Agrimensor e explorador, natural de Tibagi, Edmundo Alberto Mercer abrira em 1911 a estrada "Boiadeira", entre o Salto Ubá (no rio Ivaí) e Porto Camargo (no rio Paraná) passando por Campo Mourão, com a finalidade de o Paraná receber gado diretamente de Mato Grosso. Em artigo intitulado "Far-West Paranaense", no Diário da Tarde (Curitiba) de 22 de abril de 1921, Mercer distingue "uma superfície de uns 100.000 km² que se desdobra ao longo do Rio Paraná (o litoral do oeste), ladeada pelo Iguaçu e o Paranapanema", em cujo interior se distinguem o Rio das Cinzas, o diamantífero Tibagi, o Ivaí, o Piquiri e tantos outros. 


"Falta aqui o paulista audaz e enérgico", reparava. Tivéssemos tido aqui esse digno representante dos bandeirantes ou quem o imitasse, por certo a esta hora estes sertões estariam cortados, em todas as direções, de estradas de ferro, único elemento capaz de fazer, nestes tempos, o progresso de um país e a grandeza de um povo." 

Coincidência ou não, a Companhia Ferroviária Noroeste do Paraná recebe do governo paulista, em 25 de novembro de 1922, "licença para construção, uso e gozo" de uma ferrovia de nove quilômetros entre a estação de Ourinhos [Sorocabana] e um ponto na margem esquerda do Rio Paranapanema. Os restantes 20 quilômetros, até Cambará, são liberados pelo Estado do Paraná. 

Os Barbosa Ferraz, Manoel da Silveira Corrêa, os Ribeiro dos Santos e Willie Davids davam o primeiro passo para a ligação Santos-Assunção idealizada por Cincinato da Silva Braga, deputado federal por São Paulo a partir de 1891. Autor de A Intensificação Econômica do Brasil (1917), delegado brasileiro em organismos internacionais e presidente do Banco do Brasil (1924), sua visão era a ferrovia através do norte do Paraná, daí rumando para oeste, até onde transpusesse o grande rio, abaixo das Sete Quedas, entrando no Paraguai. 

Entre 1925 e 1928, o grupo de Lovat compra a concessão da ferrovia e 515 mil alqueires no Norte Novo.

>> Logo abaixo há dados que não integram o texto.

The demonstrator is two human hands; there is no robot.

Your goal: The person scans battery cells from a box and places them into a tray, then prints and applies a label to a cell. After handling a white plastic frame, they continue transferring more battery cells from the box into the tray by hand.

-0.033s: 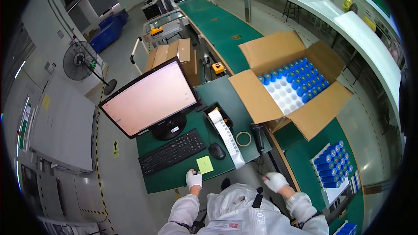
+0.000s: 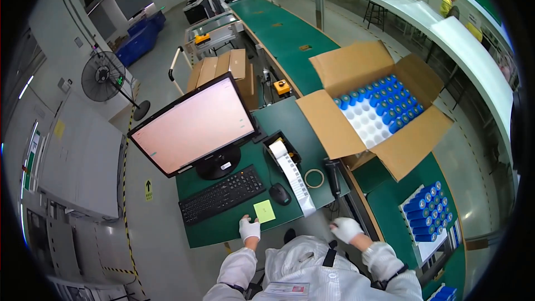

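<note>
My left hand [image 2: 249, 228], in a white glove, rests flat on the front edge of the green desk [image 2: 212, 231], just left of a yellow-green sticky note [image 2: 264, 210]. My right hand [image 2: 345, 228], also gloved, hovers off the desk's front right corner with loose fingers and nothing in it. It is nearest the black handheld scanner [image 2: 333, 177] and the end of a white label strip [image 2: 295, 181]. A black mouse [image 2: 280, 193] and keyboard [image 2: 222, 195] lie just beyond the note.
A monitor [image 2: 195, 125] with a pale pink screen stands behind the keyboard. A tape ring [image 2: 314, 178] lies by the scanner. An open cardboard box [image 2: 334, 128] holds several blue cylinders [image 2: 390, 103]; another tray of them [image 2: 428, 212] sits at right. A floor fan [image 2: 103, 78] stands left.
</note>
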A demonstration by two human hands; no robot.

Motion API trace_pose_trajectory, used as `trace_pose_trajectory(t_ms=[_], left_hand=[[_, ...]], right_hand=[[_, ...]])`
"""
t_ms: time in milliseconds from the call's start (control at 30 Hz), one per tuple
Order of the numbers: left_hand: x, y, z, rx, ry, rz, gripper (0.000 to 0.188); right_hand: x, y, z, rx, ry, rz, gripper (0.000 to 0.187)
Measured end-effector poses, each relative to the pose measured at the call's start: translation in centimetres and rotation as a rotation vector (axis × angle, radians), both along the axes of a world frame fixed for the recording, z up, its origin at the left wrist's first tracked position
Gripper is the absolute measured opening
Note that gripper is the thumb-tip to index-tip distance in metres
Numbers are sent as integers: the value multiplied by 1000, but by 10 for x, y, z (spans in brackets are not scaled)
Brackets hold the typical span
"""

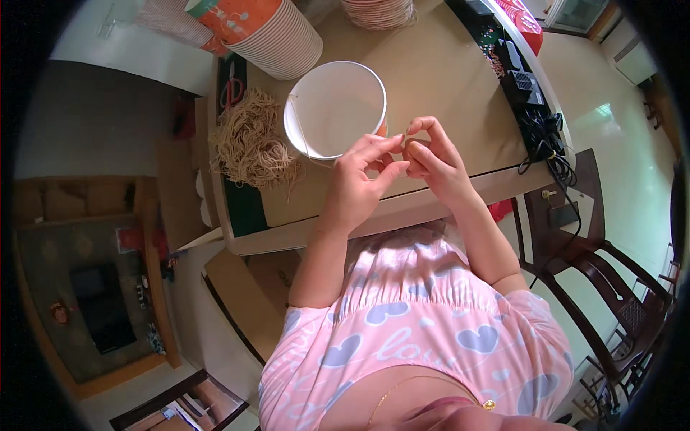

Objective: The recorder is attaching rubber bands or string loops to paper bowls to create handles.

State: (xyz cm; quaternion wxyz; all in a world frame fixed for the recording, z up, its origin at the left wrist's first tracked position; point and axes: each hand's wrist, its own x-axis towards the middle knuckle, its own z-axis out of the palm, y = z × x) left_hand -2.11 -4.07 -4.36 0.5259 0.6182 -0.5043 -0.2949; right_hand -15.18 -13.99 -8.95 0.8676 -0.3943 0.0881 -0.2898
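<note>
A white-lined paper bucket (383, 93) stands tilted toward me on the table, its mouth facing up. One thin beige string (300, 129) crosses its left rim and runs down behind my left hand (363, 172). That hand is closed in a pinch by the bucket's near right edge, with the string leading into it. Fingertip to fingertip with it, my right hand (437, 161) has bent fingers pinched together; what lies between them is too small to make out. Left of the bucket lies a tangled heap of the same beige string (255, 144).
A tall nested stack of paper buckets (277, 43) leans behind the string heap, beside red-handled scissors (232, 92). Another ribbed stack (379, 11) is at the far edge. Black cables (550, 147) and a power adapter (526, 86) line the right edge. A dark wooden chair (611, 280) stands right.
</note>
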Motion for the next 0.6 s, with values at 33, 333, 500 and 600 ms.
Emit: trace_pose_trajectory(t_ms=[33, 333, 500, 600], left_hand=[[0, -1, -1, 11, -1, 7, 33], [13, -25, 7, 25, -640, 288, 19], [14, -37, 4, 309, -442, 300, 13], [17, -41, 9, 356, -406, 302, 13]], right_hand=[[0, 1, 1, 0, -2, 2, 16], [15, -12, -31, -414, 322, -250, 13], [17, -8, -28, -526, 401, -229, 19], [20, -8, -29, -565, 380, -247, 21]])
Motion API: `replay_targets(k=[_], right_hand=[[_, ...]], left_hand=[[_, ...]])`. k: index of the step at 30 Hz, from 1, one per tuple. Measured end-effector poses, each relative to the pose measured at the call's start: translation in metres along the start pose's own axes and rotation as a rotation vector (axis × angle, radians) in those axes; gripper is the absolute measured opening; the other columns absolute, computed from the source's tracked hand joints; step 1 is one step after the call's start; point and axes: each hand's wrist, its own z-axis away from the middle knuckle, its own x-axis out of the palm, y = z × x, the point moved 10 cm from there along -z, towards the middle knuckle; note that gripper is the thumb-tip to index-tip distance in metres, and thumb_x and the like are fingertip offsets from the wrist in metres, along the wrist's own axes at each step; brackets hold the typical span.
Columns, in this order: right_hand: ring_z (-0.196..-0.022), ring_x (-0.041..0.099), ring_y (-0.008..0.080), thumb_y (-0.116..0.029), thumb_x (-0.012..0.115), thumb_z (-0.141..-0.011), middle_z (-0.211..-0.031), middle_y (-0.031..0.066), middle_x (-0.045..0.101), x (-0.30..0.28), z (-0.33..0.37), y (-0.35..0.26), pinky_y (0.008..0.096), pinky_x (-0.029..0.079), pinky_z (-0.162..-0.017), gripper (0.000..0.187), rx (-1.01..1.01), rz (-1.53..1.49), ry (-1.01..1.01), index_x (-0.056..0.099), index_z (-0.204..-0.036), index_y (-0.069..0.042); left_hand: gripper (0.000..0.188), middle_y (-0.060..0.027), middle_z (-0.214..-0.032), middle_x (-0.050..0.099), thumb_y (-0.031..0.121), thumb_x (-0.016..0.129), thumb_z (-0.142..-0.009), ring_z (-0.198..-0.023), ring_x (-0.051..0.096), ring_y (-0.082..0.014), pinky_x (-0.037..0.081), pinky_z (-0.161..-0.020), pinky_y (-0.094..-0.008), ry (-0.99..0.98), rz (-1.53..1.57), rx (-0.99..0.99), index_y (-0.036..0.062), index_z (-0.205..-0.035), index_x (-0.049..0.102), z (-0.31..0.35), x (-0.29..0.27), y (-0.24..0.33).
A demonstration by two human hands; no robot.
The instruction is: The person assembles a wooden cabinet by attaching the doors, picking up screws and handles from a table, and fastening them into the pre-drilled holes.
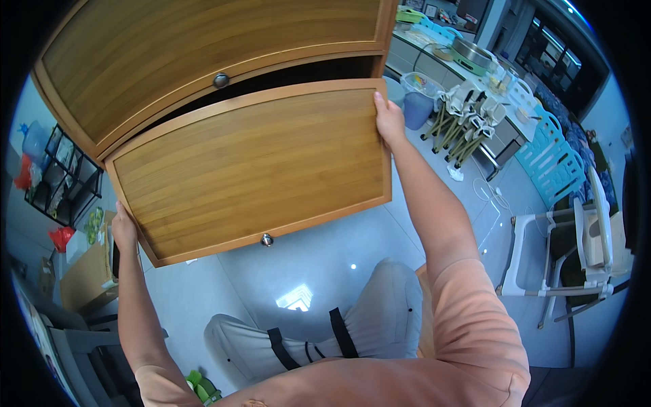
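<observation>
Both my hands are on a wooden flap door (pixel 251 166) with a framed edge and a round metal knob (pixel 266 240). My left hand (pixel 123 229) grips its lower left edge, fingers mostly hidden behind it. At the upper right edge, my right hand (pixel 388 122) holds on, with the thumb on the front face and the other fingers out of sight. The flap tilts out from the wooden cabinet (pixel 100 154), and a dark gap shows along its top. Just above is a matching closed flap (pixel 210 41) with its own metal knob (pixel 221 80).
A black rack (pixel 64 176) and a cardboard box (pixel 88 275) stand at left. On the right are folded stools (pixel 468 119), a blue bin (pixel 418 108), a long table (pixel 434 60), a light blue play fence (pixel 553 159) and a white-framed high chair (pixel 529 254). A cable lies on the tiled floor (pixel 325 261).
</observation>
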Motion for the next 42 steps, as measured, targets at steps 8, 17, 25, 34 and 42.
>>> replay_targets(k=[8,17,25,34,42], right_hand=[[-0.093,0.057,0.0357,-0.049,0.049,-0.084,-0.097,0.0209,0.061,0.011,-0.028,-0.011,0.0381,0.043,-0.081,0.05,-0.012,0.05,0.018,0.061,-0.098,-0.002],[-0.09,0.058,0.033,-0.049,0.048,-0.084,-0.093,0.0183,0.063,0.013,-0.037,-0.032,0.038,0.044,-0.078,0.049,-0.011,0.068,-0.019,0.062,-0.096,-0.003],[-0.09,0.058,0.0332,-0.046,0.053,-0.082,-0.092,0.0173,0.063,0.01,-0.021,-0.046,0.0382,0.045,-0.078,0.048,-0.023,0.098,0.047,0.055,-0.108,-0.006],[-0.086,0.059,0.0338,-0.039,0.054,-0.084,-0.094,0.0159,0.064,0.007,-0.013,-0.059,0.0381,0.046,-0.076,0.057,-0.185,0.056,0.08,0.033,-0.134,-0.023],[-0.084,0.06,0.0328,-0.038,0.053,-0.085,-0.094,0.0149,0.064,0.007,-0.013,-0.061,0.0387,0.046,-0.074,0.052,-0.193,0.036,0.093,0.036,-0.133,-0.029]], left_hand=[[0.038,-0.0162,-0.114,0.051,0.032,0.049,-0.087,-0.108,0.047,-0.032,0.036,-0.09,-0.0387,0.539,-0.334,0.293,0.0058,-0.114,0.051,0.034,-0.046,0.103],[0.04,-0.0119,-0.126,0.043,0.011,0.059,-0.077,-0.118,0.039,-0.0307,0.03,-0.097,-0.042,0.185,-0.198,1.209,0.0095,-0.116,0.048,0.157,0.051,0.362],[0.046,-0.0089,-0.136,0.033,0.018,0.061,-0.078,-0.126,0.03,-0.03,0.026,-0.102,-0.0443,0.19,-0.294,1.274,0.0139,-0.121,0.046,0.159,0.1,0.436],[0.053,-0.0073,-0.144,0.02,0.028,0.059,-0.08,-0.131,0.02,-0.0286,0.02,-0.105,-0.0463,0.253,-0.517,1.216,0.0198,-0.129,0.04,0.132,0.109,0.444],[0.054,-0.0077,-0.143,0.022,0.024,0.06,-0.078,-0.131,0.022,-0.0285,0.02,-0.106,-0.0457,0.254,-0.516,1.24,0.0186,-0.129,0.041,0.135,0.106,0.445]])
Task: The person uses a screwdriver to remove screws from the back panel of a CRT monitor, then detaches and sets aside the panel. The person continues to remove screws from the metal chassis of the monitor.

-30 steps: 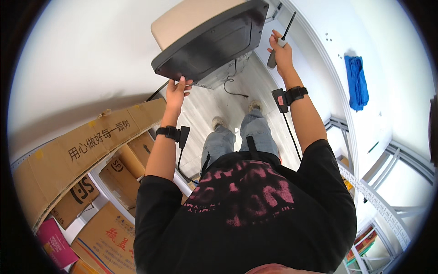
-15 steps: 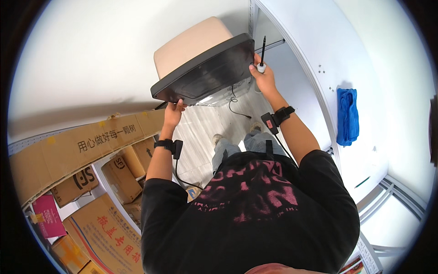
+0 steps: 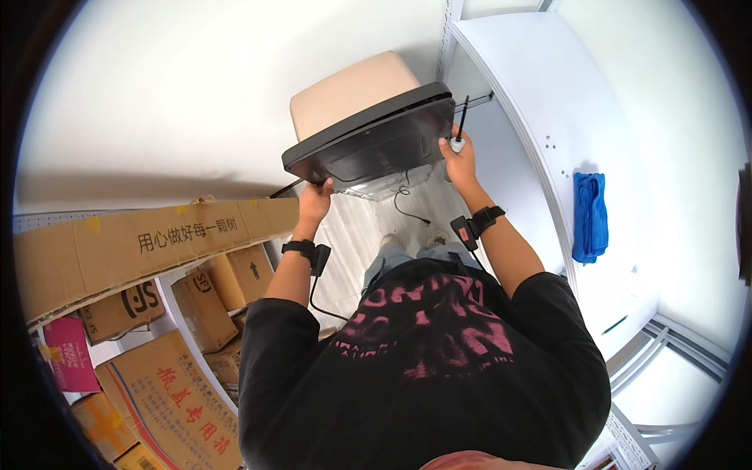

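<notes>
My left hand [image 3: 316,200] grips the lower left corner of a black panel [image 3: 376,145], thumb on its face. The panel fronts a rounded beige housing [image 3: 352,90]; I cannot tell what appliance it is. Along the upper edge a gap shows between the panel and its black rim. On the right side, my right hand [image 3: 460,160] is closed on the panel's edge. The same hand also holds a screwdriver [image 3: 460,125], its dark shaft pointing up and its pale handle within the fingers. The unit is raised in front of me, tilted.
Below the unit a black cord [image 3: 406,205] with a plug hangs near a shiny, clear-looking surface. A white shelf [image 3: 533,86] at right carries several small screws [image 3: 550,142] and a folded blue cloth [image 3: 591,218]. Cardboard boxes [image 3: 176,384] fill shelving at left, behind a long cardboard strip [image 3: 102,251].
The housing with its panel sits lower and farther right in view, both hands still on it. A gap now shows along the panel's upper edge. The whole view has also shifted slightly.
</notes>
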The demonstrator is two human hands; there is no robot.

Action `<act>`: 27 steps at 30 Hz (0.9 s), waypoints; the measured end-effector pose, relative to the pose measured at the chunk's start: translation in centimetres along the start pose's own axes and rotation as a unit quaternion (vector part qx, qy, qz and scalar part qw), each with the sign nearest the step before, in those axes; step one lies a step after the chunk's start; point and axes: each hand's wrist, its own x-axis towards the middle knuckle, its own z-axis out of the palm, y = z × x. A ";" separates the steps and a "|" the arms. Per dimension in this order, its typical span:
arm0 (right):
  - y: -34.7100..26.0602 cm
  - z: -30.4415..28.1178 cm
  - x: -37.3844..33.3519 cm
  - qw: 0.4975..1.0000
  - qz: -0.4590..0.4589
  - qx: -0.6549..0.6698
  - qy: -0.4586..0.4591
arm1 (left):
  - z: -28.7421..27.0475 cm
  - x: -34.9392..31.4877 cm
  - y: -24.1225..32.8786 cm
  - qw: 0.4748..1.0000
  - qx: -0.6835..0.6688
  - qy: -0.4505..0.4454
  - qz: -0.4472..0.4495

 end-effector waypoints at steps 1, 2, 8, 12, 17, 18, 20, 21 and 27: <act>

Sob o título "A caminho do Paraguai", no Paraná-Norte de 18 de outubro de 1934, a Companhia de Terras Norte do Paraná anuncia que a Estrada de Ferro São Paulo-Paraná "está destinada a ser a mais (…) importante do Brasil", pois irá atravessar "a zona mais fértil, mais pujante e mais apropriada a todas as culturas" e atingir o "interland argentino e paraguaio, que terão a sua ligação com os portos de Santos e Paranaguá" [prevista uma conexão com a São Paulo-Rio Grande]. 

Mas por divergência do governo ditatorial, sob a presidência de Getúlio Vargas, os ingleses não conseguiram ir além de Apucarana com os trilhos e se retiraram em 1944, com a venda dos empreendimentos a brasileiros. 

"De Cambará, onde um honesto esforço de brasileiros a levou, perfazendo uma extensão de 30 quilômetros, a ferroviária [empresa], sob influxo da nova organização, trouxe os trilhos até o km 270, ao atingir Apucarana", expôs o engenheiro Aristides de Souza Mello em 1944, então diretor-técnico da colonizadora. 

"Cerca de 100 milhões de cruzeiros foram gastos nessa benéfica iniciativa e o Estado, reconhecendo o alcance da obra e o esforço, não lhe foi indiferente. Contribuiu com o subsídio de 28.800 cruzeiros por quilômetro. E assim se começou a colonizar", resumiu.